EXERCISE:
Exactly as shown, give the full listing again.

DATA SEGMENT:
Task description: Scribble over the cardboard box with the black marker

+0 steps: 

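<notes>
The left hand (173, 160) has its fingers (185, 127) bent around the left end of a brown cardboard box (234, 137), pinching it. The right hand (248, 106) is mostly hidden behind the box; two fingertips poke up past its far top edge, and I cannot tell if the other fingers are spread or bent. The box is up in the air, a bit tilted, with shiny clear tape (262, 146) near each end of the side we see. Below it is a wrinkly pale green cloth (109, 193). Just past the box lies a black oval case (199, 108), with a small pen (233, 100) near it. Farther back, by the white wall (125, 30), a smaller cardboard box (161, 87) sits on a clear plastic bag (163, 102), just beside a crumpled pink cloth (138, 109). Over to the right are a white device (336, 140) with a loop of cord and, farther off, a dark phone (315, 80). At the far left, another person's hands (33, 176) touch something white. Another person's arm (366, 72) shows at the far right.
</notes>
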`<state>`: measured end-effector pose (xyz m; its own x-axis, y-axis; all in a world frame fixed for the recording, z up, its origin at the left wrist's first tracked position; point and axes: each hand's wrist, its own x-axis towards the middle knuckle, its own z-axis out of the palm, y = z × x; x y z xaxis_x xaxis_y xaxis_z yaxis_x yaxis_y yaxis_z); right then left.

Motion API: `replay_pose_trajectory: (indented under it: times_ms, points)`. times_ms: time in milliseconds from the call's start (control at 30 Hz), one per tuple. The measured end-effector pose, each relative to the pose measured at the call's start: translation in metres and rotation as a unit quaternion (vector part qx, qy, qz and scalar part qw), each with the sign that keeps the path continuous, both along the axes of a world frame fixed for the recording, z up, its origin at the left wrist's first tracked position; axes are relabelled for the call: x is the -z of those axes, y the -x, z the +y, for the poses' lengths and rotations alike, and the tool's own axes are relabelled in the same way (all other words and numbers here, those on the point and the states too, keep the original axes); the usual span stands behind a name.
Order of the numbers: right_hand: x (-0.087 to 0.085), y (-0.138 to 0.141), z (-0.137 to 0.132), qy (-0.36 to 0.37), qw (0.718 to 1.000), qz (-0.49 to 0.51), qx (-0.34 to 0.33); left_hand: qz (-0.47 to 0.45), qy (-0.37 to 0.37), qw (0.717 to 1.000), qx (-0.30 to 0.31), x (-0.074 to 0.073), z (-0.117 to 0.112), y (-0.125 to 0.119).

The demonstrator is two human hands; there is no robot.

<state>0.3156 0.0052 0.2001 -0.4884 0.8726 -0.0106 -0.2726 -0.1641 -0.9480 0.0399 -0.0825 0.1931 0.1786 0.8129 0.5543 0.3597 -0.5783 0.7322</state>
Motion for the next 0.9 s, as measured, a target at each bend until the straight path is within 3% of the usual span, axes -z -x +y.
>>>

FINISHED TASK:
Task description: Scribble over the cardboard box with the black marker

+0 steps: 

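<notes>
The left hand (173, 160) has its fingers (185, 127) bent around the left end of a brown cardboard box (234, 137), pinching it. The right hand (248, 106) is mostly hidden behind the box; two fingertips poke up past its far top edge, and I cannot tell if the other fingers are spread or bent. The box is up in the air, a bit tilted, with shiny clear tape (262, 146) near each end of the side we see. Below it is a wrinkly pale green cloth (109, 193). Just past the box lies a black oval case (199, 108), with a small pen (233, 100) near it. Farther back, by the white wall (125, 30), a smaller cardboard box (161, 87) sits on a clear plastic bag (163, 102), just beside a crumpled pink cloth (138, 109). Over to the right are a white device (336, 140) with a loop of cord and, farther off, a dark phone (315, 80). At the far left, another person's hands (33, 176) touch something white. Another person's arm (366, 72) shows at the far right.
</notes>
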`<state>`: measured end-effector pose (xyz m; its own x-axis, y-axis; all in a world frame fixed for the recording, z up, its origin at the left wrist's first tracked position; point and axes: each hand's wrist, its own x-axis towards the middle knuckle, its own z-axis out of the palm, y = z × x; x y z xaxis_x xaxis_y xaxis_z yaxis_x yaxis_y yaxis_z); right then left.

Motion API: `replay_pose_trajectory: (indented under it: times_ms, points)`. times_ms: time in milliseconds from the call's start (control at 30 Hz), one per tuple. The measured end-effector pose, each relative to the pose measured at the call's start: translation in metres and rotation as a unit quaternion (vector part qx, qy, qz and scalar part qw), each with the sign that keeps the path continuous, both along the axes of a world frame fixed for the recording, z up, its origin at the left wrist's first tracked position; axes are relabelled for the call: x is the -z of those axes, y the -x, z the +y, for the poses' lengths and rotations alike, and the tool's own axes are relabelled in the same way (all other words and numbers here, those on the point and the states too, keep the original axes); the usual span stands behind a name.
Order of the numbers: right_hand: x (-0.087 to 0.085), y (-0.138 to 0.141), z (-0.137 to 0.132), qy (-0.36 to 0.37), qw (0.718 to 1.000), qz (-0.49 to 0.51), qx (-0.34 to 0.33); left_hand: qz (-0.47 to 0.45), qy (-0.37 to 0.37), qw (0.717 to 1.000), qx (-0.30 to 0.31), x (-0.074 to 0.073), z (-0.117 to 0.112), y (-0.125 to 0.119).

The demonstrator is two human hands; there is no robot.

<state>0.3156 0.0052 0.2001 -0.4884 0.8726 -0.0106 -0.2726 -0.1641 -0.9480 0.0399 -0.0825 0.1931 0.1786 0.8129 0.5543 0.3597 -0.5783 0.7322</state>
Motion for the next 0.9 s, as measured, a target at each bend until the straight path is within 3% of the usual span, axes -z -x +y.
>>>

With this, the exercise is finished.